Dataset excerpt:

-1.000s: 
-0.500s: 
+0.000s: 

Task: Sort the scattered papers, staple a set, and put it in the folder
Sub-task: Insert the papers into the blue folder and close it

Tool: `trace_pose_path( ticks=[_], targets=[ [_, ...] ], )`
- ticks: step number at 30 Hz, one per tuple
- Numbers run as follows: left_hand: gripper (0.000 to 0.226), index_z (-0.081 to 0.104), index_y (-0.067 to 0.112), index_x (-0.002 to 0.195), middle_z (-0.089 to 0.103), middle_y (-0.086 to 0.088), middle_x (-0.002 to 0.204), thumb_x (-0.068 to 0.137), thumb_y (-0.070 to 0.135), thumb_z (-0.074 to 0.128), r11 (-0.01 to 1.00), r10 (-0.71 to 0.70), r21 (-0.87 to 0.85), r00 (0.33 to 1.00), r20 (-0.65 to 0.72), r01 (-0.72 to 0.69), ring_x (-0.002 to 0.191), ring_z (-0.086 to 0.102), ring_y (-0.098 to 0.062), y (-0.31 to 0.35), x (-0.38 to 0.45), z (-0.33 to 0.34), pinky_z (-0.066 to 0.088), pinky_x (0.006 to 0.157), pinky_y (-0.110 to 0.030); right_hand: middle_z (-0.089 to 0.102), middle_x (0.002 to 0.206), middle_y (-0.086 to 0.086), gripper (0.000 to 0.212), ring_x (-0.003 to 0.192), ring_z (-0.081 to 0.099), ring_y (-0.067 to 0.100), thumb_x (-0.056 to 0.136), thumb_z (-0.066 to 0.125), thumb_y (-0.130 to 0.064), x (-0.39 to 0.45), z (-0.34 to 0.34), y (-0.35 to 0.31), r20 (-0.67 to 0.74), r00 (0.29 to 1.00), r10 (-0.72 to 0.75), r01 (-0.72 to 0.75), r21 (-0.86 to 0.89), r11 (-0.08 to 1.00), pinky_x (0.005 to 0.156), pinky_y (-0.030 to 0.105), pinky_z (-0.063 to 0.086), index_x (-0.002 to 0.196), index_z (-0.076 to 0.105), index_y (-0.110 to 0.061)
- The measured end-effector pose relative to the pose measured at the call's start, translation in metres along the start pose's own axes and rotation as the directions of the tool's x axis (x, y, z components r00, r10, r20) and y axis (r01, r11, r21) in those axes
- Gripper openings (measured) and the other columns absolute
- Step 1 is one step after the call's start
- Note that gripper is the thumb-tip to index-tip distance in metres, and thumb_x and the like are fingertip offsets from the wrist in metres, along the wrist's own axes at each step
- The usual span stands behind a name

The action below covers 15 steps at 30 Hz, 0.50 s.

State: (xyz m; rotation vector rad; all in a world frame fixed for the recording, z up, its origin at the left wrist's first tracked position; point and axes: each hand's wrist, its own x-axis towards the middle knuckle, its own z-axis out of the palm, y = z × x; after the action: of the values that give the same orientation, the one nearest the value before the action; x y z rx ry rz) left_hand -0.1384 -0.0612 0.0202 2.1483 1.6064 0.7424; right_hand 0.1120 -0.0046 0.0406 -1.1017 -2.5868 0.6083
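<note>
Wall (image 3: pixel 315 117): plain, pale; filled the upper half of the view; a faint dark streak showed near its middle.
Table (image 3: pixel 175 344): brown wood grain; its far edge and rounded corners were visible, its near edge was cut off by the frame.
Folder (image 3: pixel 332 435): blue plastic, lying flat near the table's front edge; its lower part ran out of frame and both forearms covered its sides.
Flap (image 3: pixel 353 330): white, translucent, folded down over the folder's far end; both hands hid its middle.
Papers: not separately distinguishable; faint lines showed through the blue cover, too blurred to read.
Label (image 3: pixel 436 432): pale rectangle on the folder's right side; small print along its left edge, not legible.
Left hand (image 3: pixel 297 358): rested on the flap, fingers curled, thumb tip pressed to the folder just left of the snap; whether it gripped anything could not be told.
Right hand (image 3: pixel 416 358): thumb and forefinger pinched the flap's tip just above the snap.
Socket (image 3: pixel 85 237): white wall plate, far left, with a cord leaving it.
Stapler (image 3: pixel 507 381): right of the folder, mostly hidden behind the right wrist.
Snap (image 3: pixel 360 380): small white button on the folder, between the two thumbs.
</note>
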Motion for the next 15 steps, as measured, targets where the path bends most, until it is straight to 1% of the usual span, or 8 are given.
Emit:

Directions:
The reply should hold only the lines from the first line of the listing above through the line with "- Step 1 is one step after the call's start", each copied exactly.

Task answer:
-1.000s: 
-0.500s: 
+0.000s: 

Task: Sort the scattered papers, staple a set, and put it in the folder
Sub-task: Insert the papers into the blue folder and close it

Tool: `trace_pose_path( ticks=[_], targets=[ [_, ...] ], )`
- ticks: step number at 30 Hz, one per tuple
- Numbers run as follows: left_hand: gripper (0.000 to 0.226), index_z (-0.081 to 0.104), index_y (-0.067 to 0.112), index_x (-0.002 to 0.195), middle_z (-0.089 to 0.103), middle_y (-0.086 to 0.088), middle_x (-0.002 to 0.204), thumb_x (-0.068 to 0.137), thumb_y (-0.070 to 0.135), thumb_z (-0.074 to 0.128), r11 (-0.01 to 1.00), r10 (-0.71 to 0.70), r21 (-0.87 to 0.85), r00 (0.33 to 1.00), r20 (-0.65 to 0.72), r01 (-0.72 to 0.69), ring_x (-0.002 to 0.191), ring_z (-0.086 to 0.102), ring_y (-0.098 to 0.062), y (-0.31 to 0.35), x (-0.38 to 0.45), z (-0.33 to 0.34), pinky_z (-0.066 to 0.088), pinky_x (0.006 to 0.157), pinky_y (-0.110 to 0.030); right_hand: middle_z (-0.089 to 0.102), middle_x (0.002 to 0.206), middle_y (-0.086 to 0.086), gripper (0.000 to 0.212), ring_x (-0.003 to 0.192), ring_z (-0.081 to 0.099), ring_y (-0.067 to 0.100), thumb_x (-0.056 to 0.136), thumb_z (-0.066 to 0.125), thumb_y (-0.130 to 0.064), x (-0.39 to 0.45), z (-0.34 to 0.34), y (-0.35 to 0.31), r20 (-0.67 to 0.74), r00 (0.29 to 1.00), r10 (-0.72 to 0.75), r01 (-0.72 to 0.75), r21 (-0.86 to 0.89), r11 (-0.08 to 1.00), pinky_x (0.005 to 0.156), pinky_y (-0.030 to 0.105), pinky_z (-0.063 to 0.086), index_x (-0.002 to 0.196), index_z (-0.076 to 0.105), index_y (-0.110 to 0.061)
- The measured end-effector pose relative to the pose measured at the call's start, translation in metres along the start pose's own axes and rotation as the directions of the tool's x axis (x, y, z components r00, r10, r20) and y axis (r01, r11, r21) in those axes
- Gripper openings (measured) and the other columns absolute
- Step 1 is one step after the call's start

The exercise requires no further work.